Il y a quelques années, de nombreux problèmes pouvaient être résolus sans passer par un juge ou un tribunal. Cela a été possible parce qu'il y avait un substrat moral commun. Ce n'est pas le cas aujourd'hui.
Les groupes religieux n'échappent pas à cette juridification. Ce n'est pas parce que les religions le veulent, mais parce que ce que Carl Schmitt appelait la "législation motorisée" (c'est-à-dire la production effrénée de normes étatiques pour tout régler) est présente dans des secteurs de la société civile qui étaient auparavant laissés au libre arrangement des individus et des groupes, y compris le secteur religieux.
C'est pourquoi, au vu des rapports judiciaires qui remplissent la presse, je suis de plus en plus convaincu que les églises n'ont pas seulement besoin de croyants fervents, de ministres du culte exemplaires ou de beaux lieux de culte. Ils ont également besoin de bons avocats. Et une bonne dose d'esprit juridique.

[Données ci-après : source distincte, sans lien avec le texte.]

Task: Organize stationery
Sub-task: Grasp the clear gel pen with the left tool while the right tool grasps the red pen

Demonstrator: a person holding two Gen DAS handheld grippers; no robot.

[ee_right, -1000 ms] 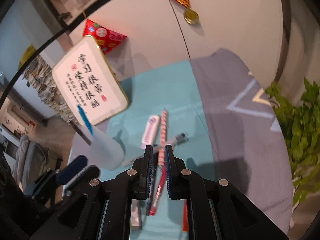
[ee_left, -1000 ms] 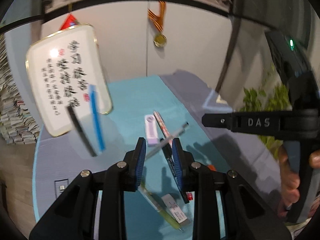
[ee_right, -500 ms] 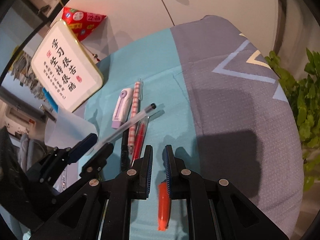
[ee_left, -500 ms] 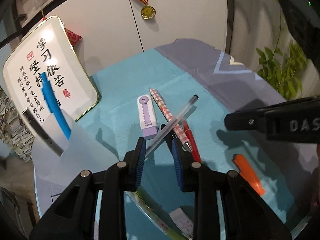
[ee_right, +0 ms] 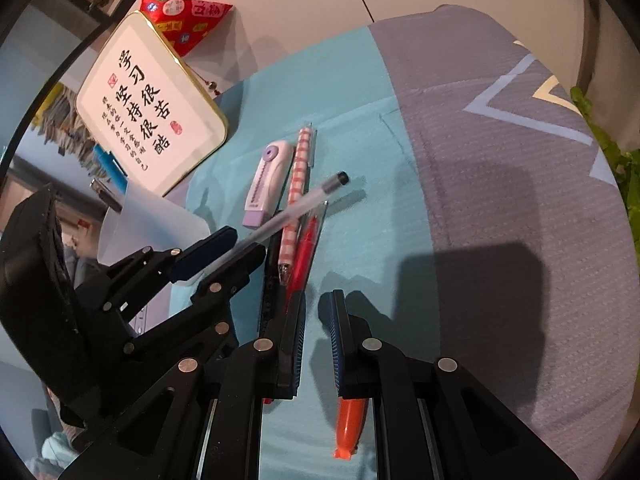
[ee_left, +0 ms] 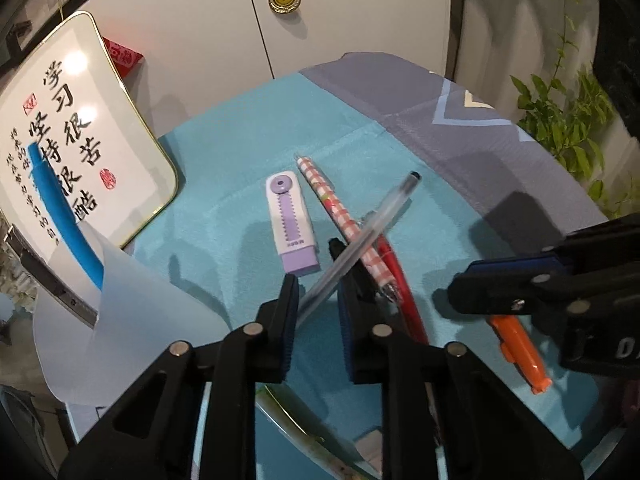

Un exemple parmi d'autres. Le 22 février 2021, la Cour suprême espagnole a dû se prononcer, face à une décision de l'Agence espagnole de protection des données défavorable aux Témoins de Jéhovah, sur les données personnelles spécifiques d'un ancien membre d'une confession religieuse qui peuvent être conservées. Ce qui est moins important, c'est l'arrêt qui entérine le fait que seules les données minimales peuvent être conservées pour que la confession religieuse puisse remplir ses objectifs. Ce qui est plus important, c'est le débat de fond. En d'autres termes, on pourrait soutenir, non sans fondement, que les religions sont autonomes ou indépendantes du droit étatique : elles jouissent d'une autonomie dans la gestion de leurs affaires internes, de l'accès à la justice et de la protection des droits de l'homme. libertas ecclesiae qui a fait son chemin au Moyen Âge face au pouvoir temporel. Mais en même temps, toute action entreprise par un groupe religieux ou une partie de celui-ci a une dimension juridique qui ne peut être ignorée, voire qui doit être prise en compte... Cela nous amène à une opération délicate de délimitation des frontières de compétence entre le sacré et le profane.